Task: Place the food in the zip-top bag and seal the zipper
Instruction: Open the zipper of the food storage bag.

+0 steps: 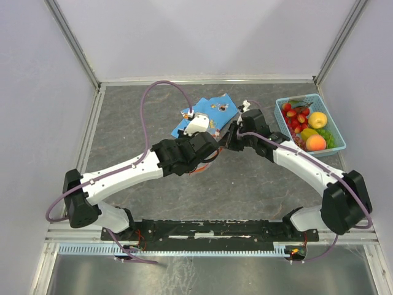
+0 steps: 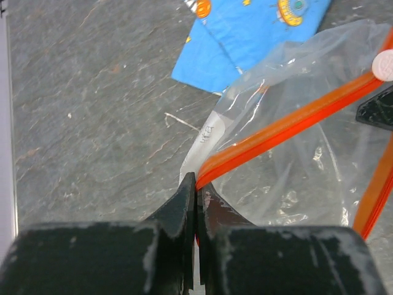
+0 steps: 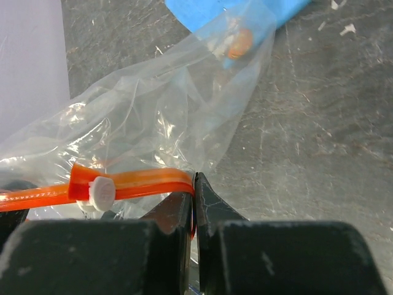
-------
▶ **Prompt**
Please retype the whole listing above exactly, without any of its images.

▶ **Result of the exercise**
Task: Place the food in the zip-top bag and seal the zipper
Instruction: Open the zipper of the food storage bag.

+0 steps: 
+0 steps: 
+0 steps: 

The requested output is now complete.